Tal vez el entrevistado más interesante sea Fernando Signorini, quien puede detectar en esa obsesión por ganar no tanto un síntoma de una personalidad triunfadora sino la de un cobarde que tiene miedo a perder. Bilardo es alguien que sostiene que le aburren las vacaciones con su familia y que duerme sólo tres o cuatro horas por día. Los jugadores son testigos de que nunca lo vieron festejar, ni siquiera cuando logró el campeonato del mundo. Es famosa la anécdota que cuenta que en ese vestuario, luego del gran triunfo contra Alemania, Bilardo estaba enojado porque les habían hecho dos goles de pelota parada. Toda esta forma de entender la vida y su profesión me parece una patología de la que deberíamos tomar nota, no para festejarla sino para lamentarla y en todo caso sentir empatía con un hombre que la debe haber sufrido de una manera horrorosa.
Por otro lado, es esa manera de entender el juego la que lo llevaba, cuando lo futbolístico no alcanzaba, a recurrir a las trampas y las malas artes. El episodio del bidón contaminado en el partido contra Brasil en el Mundial ’90 o el “pisalo, pisalo” de su paso por Sevilla no deben verse tanto como artimañas justificadas por la ambición por ganar, sino como un síntoma del miedo a admitir la derrota como posibilidad.
Está bien reivindicar la figura de Bilardo, porque es parte importante de la historia futbolística de la Argentina, pero sería un error regodearse en sus aristas más vergonzosas.
De la misma manera debería leerse su relación enfermiza con las cábalas, una costumbre futbolera que a muchos les resulta inofensiva y graciosa pero que demuestra no sólo la poca confianza en las propias fuerzas y en el trabajo hecho para llegar a cierto objetivo, sino que en sus extremos puede llegar a la discriminación. La historia del fútbol nos demuestra que los grandes equipos, que han sido casi siempre los que más ganaron, no lo fueron nunca por ese tipo de cosas, sino a pesar de ellas.

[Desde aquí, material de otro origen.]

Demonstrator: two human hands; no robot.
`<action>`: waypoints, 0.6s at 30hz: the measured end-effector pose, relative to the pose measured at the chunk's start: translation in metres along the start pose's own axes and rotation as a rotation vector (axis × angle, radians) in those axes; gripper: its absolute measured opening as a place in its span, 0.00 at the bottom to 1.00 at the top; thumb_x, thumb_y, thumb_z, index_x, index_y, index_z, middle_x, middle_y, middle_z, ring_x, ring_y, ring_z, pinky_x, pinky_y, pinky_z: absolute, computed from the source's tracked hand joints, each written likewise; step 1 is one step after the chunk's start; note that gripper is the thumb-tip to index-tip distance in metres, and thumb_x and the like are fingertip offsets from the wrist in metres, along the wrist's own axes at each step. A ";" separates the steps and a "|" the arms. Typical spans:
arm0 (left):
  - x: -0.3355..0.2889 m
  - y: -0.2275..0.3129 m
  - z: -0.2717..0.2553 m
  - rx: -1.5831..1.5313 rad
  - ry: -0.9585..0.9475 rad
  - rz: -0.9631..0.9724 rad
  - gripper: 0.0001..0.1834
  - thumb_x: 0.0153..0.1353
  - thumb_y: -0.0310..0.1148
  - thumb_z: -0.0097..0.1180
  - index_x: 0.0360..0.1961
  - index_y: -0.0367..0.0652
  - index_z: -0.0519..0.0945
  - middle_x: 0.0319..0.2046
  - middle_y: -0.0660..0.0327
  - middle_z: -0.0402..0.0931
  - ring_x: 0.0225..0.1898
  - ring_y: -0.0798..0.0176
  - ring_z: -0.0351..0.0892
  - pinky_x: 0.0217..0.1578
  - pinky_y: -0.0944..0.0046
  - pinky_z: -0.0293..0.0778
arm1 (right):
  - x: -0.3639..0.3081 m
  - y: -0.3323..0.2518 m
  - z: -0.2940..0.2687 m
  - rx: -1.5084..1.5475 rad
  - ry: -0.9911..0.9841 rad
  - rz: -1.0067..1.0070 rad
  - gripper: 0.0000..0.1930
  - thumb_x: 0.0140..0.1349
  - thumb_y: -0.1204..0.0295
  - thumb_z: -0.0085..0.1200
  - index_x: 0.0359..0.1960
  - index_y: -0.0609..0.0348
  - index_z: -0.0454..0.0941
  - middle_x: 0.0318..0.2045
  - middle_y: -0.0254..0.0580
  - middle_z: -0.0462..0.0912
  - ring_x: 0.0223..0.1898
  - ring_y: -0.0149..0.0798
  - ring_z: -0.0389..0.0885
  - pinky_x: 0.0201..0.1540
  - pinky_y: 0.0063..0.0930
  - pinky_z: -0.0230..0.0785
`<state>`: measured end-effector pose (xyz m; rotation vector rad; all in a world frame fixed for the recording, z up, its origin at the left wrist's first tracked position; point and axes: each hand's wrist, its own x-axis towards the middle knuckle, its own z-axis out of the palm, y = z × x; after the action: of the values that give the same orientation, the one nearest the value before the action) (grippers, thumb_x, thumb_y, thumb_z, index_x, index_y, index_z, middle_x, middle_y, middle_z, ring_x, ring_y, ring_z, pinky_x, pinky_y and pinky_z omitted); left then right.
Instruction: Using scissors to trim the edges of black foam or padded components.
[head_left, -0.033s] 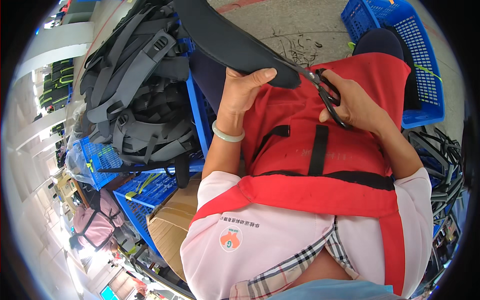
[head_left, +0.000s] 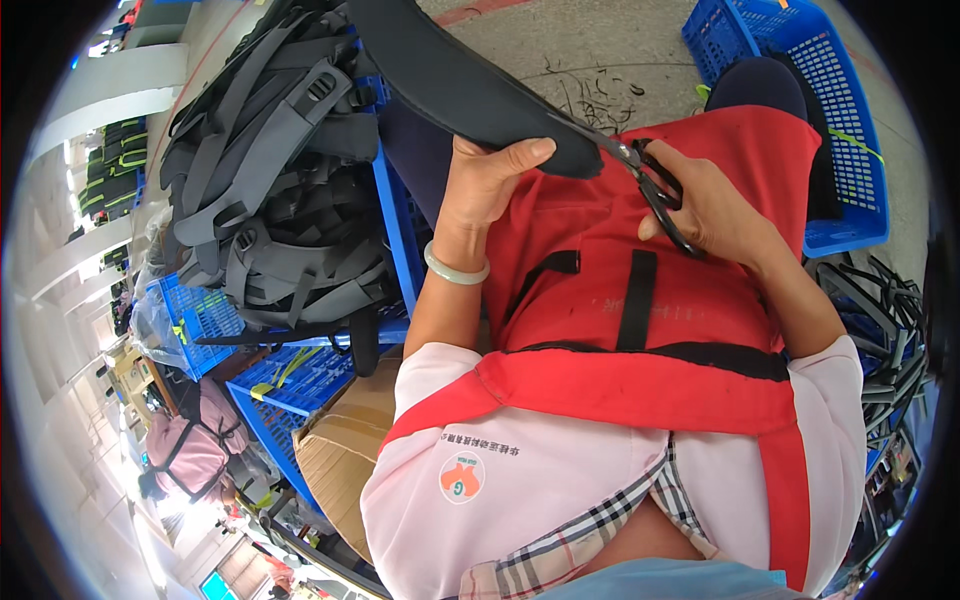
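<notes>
A long dark-grey padded shoulder strap reaches from the top edge down over my lap. Near its rounded lower end my left hand grips it, thumb on top and the other fingers hidden beneath. In my right hand is a pair of black-handled scissors, with fingers through the loops. The metal blades lie along the strap's far edge, close to its rounded end. Whether they cut anything there is too small to tell. A red apron covers my lap below both hands.
At the left, grey straps with buckles are heaped on a blue crate. A cardboard box is below it. Another blue crate stands at the right, above a pile of dark strips. Black offcuts litter the floor ahead.
</notes>
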<state>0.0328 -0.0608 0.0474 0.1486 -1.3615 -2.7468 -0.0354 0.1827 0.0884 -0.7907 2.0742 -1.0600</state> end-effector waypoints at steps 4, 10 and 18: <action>-0.001 0.000 -0.001 0.008 -0.030 -0.013 0.13 0.51 0.15 0.63 0.38 0.38 0.81 0.34 0.60 0.81 0.37 0.64 0.81 0.42 0.64 0.78 | 0.002 0.001 -0.002 0.000 -0.093 0.141 0.31 0.45 0.54 0.70 0.39 0.66 0.67 0.23 0.51 0.72 0.25 0.51 0.70 0.31 0.37 0.64; -0.003 -0.006 0.007 0.062 0.001 -0.001 0.12 0.52 0.16 0.63 0.38 0.39 0.80 0.34 0.61 0.81 0.36 0.64 0.81 0.41 0.63 0.79 | 0.003 -0.006 0.001 -0.034 0.016 0.020 0.34 0.43 0.53 0.71 0.41 0.65 0.68 0.23 0.50 0.73 0.28 0.52 0.75 0.32 0.38 0.66; 0.000 -0.007 0.009 -0.052 0.073 -0.003 0.14 0.52 0.20 0.64 0.41 0.37 0.78 0.37 0.57 0.80 0.39 0.60 0.81 0.45 0.59 0.77 | 0.003 0.005 0.009 -0.081 0.095 -0.123 0.35 0.41 0.51 0.71 0.40 0.63 0.66 0.24 0.49 0.73 0.29 0.54 0.75 0.32 0.41 0.66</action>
<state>0.0319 -0.0499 0.0473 0.2459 -1.2719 -2.7468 -0.0310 0.1788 0.0797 -0.9352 2.1831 -1.1044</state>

Está bien reivindicar la figura de Bilardo, porque es parte importante de la historia futbolística de la Argentina, pero sería un error regodearse en sus aristas más vergonzosas, cuando se trata del director técnico a cargo del triunfo más importante de la historia de nuestro fútbol. Y también de aquel que llevó a un equipo como Estudiantes a ser el mejor, superando a otros más poderosos económicamente, algo que hasta el propio Menotti destaca en su testimonio en la serie.
Hay un momento muy hermoso, uno de esos tantos archivos inéditos (o poco vistos) que la serie supo rescatar: es el baile de Bilardo en una fiesta durante la concentración en México previa al Mundial. Ahí se puede ver a un hombre feliz, que disfruta de un momento de distracción en medio de la tensión frente a una competencia de ese nivel, alguien que íntimamente sabe que el secreto de la vida también está en esos momentos de frívolo disfrute y no tanto en la obsesión por alcanzar el éxito.
Yo quiero creer que Bilardo fue también, por muchos momentos, ese hombre feliz, y no tanto ese insatisfecho permanente que no permitía que ni él ni nadie se relaje, ese hombre obsesivo “que se olvidó de vivir”. La serie, precisamente por esa mirada que apunta a la ambigüedad en el mejor sentido de la palabra, nos permite vislumbrar que también existía otro Bilardo, más allá de la figura que él mismo se encargo de construir de sí mismo a lo largo de toda su vida.